#  >  > Living And Legal Affairs In Thailand >  >  > Farming & Gardening In Thailand >  >  Freshwater Lobster Bbq farm...

## Nawty

Here be my breeding stock...slowly dying but.

i want to grow these things and have enough of the big suckers to bbq a couple of times a week.

But they keep dropping off the merry go round....wish i was better at this stuff...or could concentrate for longer periods and feed them proper..



Anybody have any experience with them...??

----------


## Fondles

Freshwater Lobster, I never knew such a creature existed.

----------


## aging one

I dont think its a lobster. I found them in a stream on samui 25 years ago. no meat is a big problem to get around.

----------


## mobs00

Nawty, one of the reasons that crustaceans can be farmed here is because the water is pumped full of anti-biotics and chemicals to stop algae and fungal growth.

If you were after a more organic way of doing things, as in without additives to the water, I think it may be difficult.


One of the best ways to do it without the chemicals would be to set them up in moving water like the stream you got out back.

----------


## Orroz

Isn't that crayfish?

----------


## Happyman

In Taiwan they had fishing parks with different ponds for Bass, Trout, Prawns and freshwater Lobsters.

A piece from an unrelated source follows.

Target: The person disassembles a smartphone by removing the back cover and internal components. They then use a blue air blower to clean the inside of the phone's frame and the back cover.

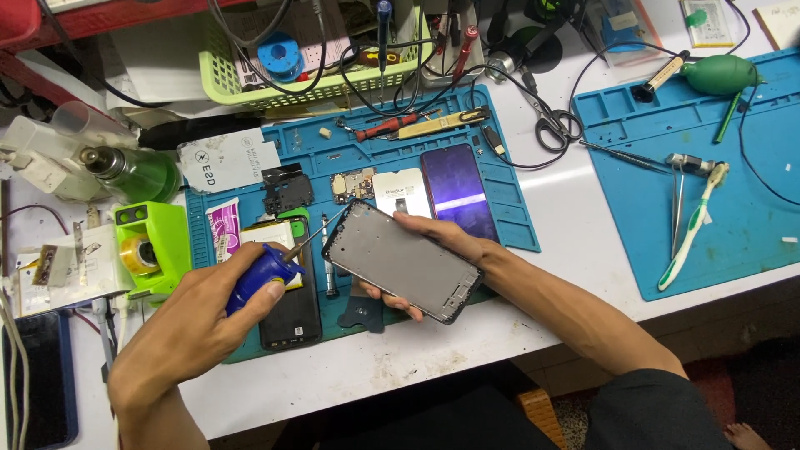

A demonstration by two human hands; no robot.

Catch 'em on a rod,line , hook and a bit of liver !!

Biggest were about 1.5 kilo ! 
 tasted good !

PS They had claws so they were not crayfish !

----------


## Scandinavian

^Crayfish have claws too...

----------


## blackgang

I have never seen them farmed, at home we catch them in larger streams with clean flowing water and a sand and gravel bottom during summer time in traps with chicken liver for bait.
also catch one once in awhile when seen in small streams and use the meat for trout bait,, very good for Eastern brook, Dolly Varden and German Brown trout.

----------


## SEA Traveler

> ^Crayfish have claws too...


yup, all the fresh water crayfish I cought in the streams when I was a kid all had claws.  something to be avoided.

----------


## kingwilly

> But they keep dropping off the merry go round....wish i was better at this stuff...or could concentrate for longer periods and feed them proper..


Train the monkeys to do it.

----------


## Nawty

they are actually native to Oz and called redclaw...they grow quite big, not same lobster but.

They are farmed very successfully in Oz and they taste great.

I was thinking as mobs mentioned to use the river to pump water into concrete tanks and just let it flow out.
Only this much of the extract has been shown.